Seniors in Newton are following a national trend—most want to remain in their homes and community as long as they possibly can. Understandably, there is a great deal of discussion surrounding the cost of living in Newton especially for the aging and elderly. Of course housing costs, like repairs, modifications and maintenance, are part of the issue but most are concerned with property taxes. While knocking doors, I have heard from many seniors of modest means that annual tax hikes is making aging-in-place untenable. I would propose means tested tax reductions to help seniors remain in their homes as long as possible. Unlike the current program that the city offers, seniors that qualify would have their rate reduced not just deferred until they sell their home.    


Perhaps he most contentious debate in Newton surrounds housing and housing development. It seems that the loudest proponents of more housing believe in developing as much housing as possible as quickly as possible and I cannot help but feel that well-connected and financed developers have exercised great influence in the debate. One of the most concerning aspect of the debate taking place is the name calling and ad hominem attacks on residents asking sincere questions and voicing well founded concerns about how more housing, people and cars will effect their neighborhoods.
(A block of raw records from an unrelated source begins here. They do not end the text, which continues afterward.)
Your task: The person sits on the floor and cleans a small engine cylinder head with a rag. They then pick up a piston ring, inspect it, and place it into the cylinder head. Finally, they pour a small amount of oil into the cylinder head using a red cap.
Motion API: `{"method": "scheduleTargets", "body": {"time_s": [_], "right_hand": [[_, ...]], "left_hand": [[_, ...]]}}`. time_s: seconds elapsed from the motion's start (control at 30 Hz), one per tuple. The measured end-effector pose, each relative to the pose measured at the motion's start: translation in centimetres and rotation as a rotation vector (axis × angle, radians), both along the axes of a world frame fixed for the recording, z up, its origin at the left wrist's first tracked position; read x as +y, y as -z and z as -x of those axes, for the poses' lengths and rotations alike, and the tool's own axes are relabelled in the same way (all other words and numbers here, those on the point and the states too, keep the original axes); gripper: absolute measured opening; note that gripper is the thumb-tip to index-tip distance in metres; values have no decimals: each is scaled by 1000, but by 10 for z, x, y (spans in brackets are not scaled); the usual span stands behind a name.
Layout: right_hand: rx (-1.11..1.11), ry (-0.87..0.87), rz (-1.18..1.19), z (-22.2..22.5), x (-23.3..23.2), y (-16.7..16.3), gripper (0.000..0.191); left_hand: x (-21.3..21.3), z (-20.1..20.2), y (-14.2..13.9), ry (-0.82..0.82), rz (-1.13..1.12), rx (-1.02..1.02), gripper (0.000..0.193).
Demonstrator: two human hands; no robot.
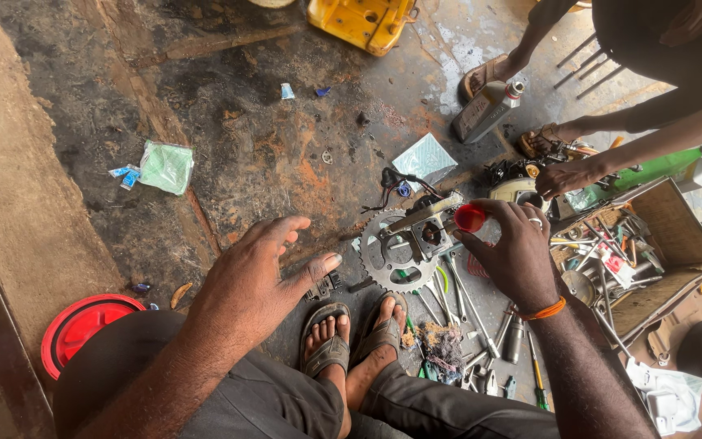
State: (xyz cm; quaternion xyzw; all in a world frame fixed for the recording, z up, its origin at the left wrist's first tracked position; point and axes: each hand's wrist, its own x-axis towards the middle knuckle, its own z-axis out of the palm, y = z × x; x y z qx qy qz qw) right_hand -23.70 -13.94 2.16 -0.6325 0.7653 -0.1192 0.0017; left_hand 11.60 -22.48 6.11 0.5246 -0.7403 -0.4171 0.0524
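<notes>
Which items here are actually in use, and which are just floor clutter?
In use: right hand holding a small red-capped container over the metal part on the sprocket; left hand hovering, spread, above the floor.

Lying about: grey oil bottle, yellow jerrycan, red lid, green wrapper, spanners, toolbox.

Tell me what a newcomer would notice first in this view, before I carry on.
Probably the right hand, right of centre, pinching a small red cap over a grey metal part that lies by a toothed sprocket on the stained floor. The left hand hovers open and empty beside it. At far right, an open wooden box crammed with tools, and another person's hand reaching in above it.
</notes>
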Motion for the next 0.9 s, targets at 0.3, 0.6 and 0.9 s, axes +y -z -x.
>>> {"method": "scheduleTargets", "body": {"time_s": [0.3, 0.6, 0.9], "right_hand": [[-397, 107, 2, 17, 1, 3, 56], [-117, 7, 49, 21, 6, -11, 52], [-17, -15, 56, 20, 3, -18, 53]], "left_hand": [[1, 2, 1, 4, 24, 20, 78], [1, 3, 0, 1, 1, 27, 78], [1, 2, -3, 4, -50, -38, 78]]}}
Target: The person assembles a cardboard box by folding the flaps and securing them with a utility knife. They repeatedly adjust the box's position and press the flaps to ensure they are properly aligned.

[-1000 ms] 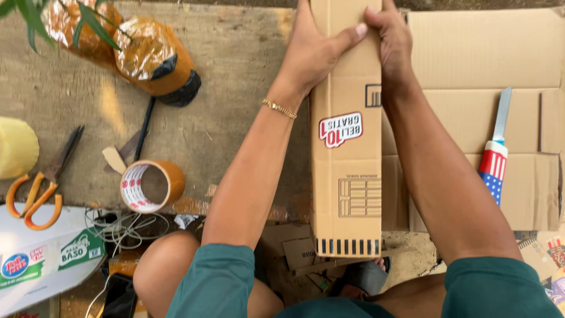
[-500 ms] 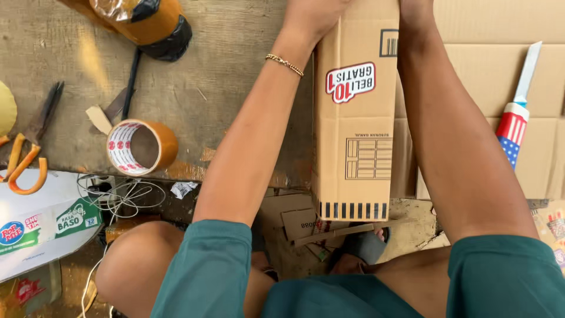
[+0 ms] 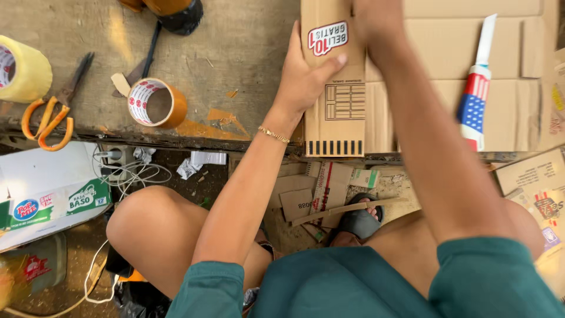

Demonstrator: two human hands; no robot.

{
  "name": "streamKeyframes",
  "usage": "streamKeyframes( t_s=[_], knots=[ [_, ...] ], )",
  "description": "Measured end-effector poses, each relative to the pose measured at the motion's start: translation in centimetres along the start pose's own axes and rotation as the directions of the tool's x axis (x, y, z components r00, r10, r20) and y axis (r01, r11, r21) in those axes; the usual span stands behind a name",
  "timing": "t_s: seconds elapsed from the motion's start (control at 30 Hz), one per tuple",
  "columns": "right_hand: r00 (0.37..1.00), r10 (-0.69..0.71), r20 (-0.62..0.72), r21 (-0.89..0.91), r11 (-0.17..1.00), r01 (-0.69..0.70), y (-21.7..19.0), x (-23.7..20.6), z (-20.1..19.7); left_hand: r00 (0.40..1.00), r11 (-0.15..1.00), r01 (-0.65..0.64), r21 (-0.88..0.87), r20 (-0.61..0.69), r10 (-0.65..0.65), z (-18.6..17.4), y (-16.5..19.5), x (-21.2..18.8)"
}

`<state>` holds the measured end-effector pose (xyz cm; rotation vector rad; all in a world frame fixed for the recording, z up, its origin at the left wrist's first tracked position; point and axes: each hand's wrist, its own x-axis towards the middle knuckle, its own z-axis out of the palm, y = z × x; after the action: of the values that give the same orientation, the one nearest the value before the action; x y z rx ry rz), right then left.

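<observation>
A: Item one, far left of the worktop (image 3: pixel 235 70)?

B: A yellow tape roll (image 3: pixel 20 68), smooth and round. Just beside it lay scissors (image 3: pixel 50 109) with orange plastic handles and dark metal blades. Then a brown tape roll (image 3: pixel 156 103), glossy, lying flat on worn, scuffed wood.

A: And the main piece?

B: A carton (image 3: pixel 332 112), folded flat: long, narrow, plain brown corrugated board with a red-and-white sticker and a printed grid. It lay lengthwise on the worktop, right of centre, its near end at the front edge. By the look of it, light and stiff along the flutes, but apt to bend at the creases; dry, matte, not slippery. Best taken by the long edges, not the flaps.

A: Hands?

B: The left hand (image 3: pixel 303 79) was wrapped over the carton's left edge, thumb pressed across the printed face, fingers curled out of sight beneath. The right hand (image 3: pixel 376 20) sat at the carton's far end, mostly cut off by the frame; how far closed it was, I could not tell.

A: Further right?

B: More flattened board (image 3: pixel 518 112) underneath, and on it a knife (image 3: pixel 477 88) with a pale blade and a striped, starred handle.
</observation>
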<state>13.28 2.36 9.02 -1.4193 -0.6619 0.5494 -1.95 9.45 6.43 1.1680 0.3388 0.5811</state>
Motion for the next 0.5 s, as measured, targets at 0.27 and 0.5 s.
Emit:
streamKeyframes(
  t_s=[0.27,0.5],
  knots=[
    [0.999,0.05,0.021,0.032,0.998,-0.051,-1.1,-12.8,1.3,0.996,0.991,-0.031,-0.128,0.084,0.042,-0.2,0.6,-6.9],
    [0.983,-0.102,0.155,0.241,0.968,0.063,0.4,-17.1,1.1,0.995,0.988,-0.024,-0.152,0.093,0.038,0.5,0.1,-9.4]
  ],
)
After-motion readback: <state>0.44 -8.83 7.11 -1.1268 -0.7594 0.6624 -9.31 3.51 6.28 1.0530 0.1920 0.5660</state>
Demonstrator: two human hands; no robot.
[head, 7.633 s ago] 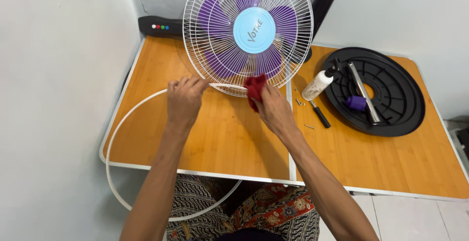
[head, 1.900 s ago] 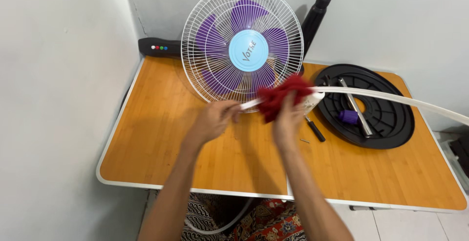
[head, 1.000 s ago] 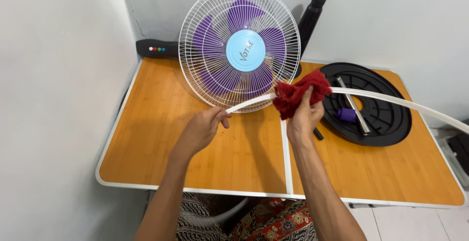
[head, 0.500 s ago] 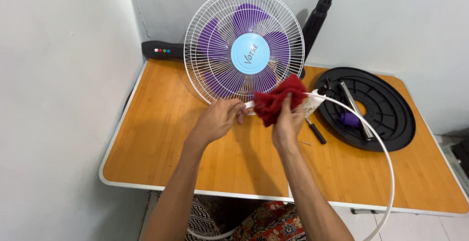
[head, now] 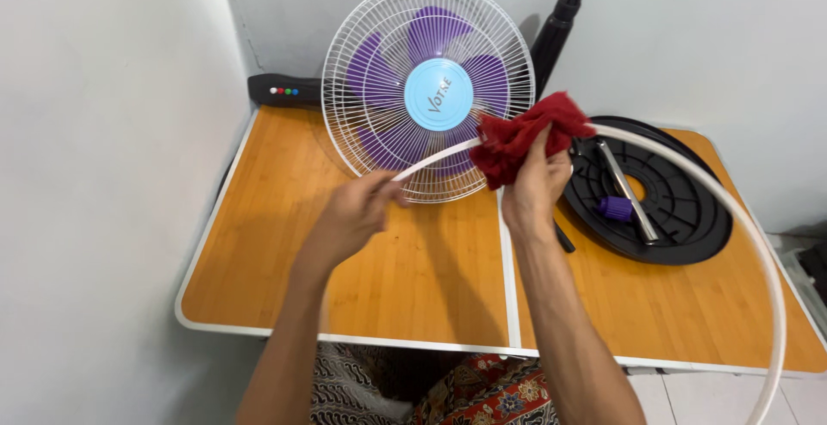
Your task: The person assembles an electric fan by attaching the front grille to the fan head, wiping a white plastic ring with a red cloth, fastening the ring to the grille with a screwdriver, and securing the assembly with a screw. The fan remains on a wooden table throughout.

Personally, I wish to preserve the feel of Newton and the unique character of each village. The idea of building significant numbers of large apartment complexes, which have proven to be the opposite of affordable, does not appeal to me as a resident who invested in Newton because of its suburban aesthetic and community.

We are being sold a lie with regard to the affordability of the projects already in the works. In order to go forward with these large-scale residential projects affordable housing had to be knocked down. Newton families, who lived here for many years in affordable units, were displaced with nowhere to go. Furthermore, they are unable to move back into the new residences due to the mandated lottery system for deed-restricted units that includes to applicants from a large geographic area within the state.

Many who advocate for more housing argue that we need affordable units for our teachers, firemen and policemen. Based on my discussions with the fire and police unions, leaders say that none of their members are eligible for deed restricted units because their starting salaries are just above the income threshold. I have spoken to teachers who say that they earn too much to qualify, as well. The fact that this argument lacks the empirical evidence that proves it would help our public servants live in Newton is concerning to say the least.


I would rather see our development energies focused on bringing businesses, firms and labs to Newton. Commercial development would even out our lopsided tax base without over burdening our services, infrastructure and schools-- when people work in an area they use the bank, eat out for lunch at restaurants and shop at the grocery store. This seems like a better and fairer solution than raising taxes on residents to make up the difference in the budget.


As your Councilor, I promise to focus my energies on the things that the city council has the power to change. Let’s get back to an effective local government focused on things like paying our public servants, keeping our schools top in the nation, repairing our roads and investing in economic growth that will serve the city in the long term.

I appreciate the opportunity to share some of my ideas and a bit about myself with you. Thank you for your consideration and I ask for your support on November 7.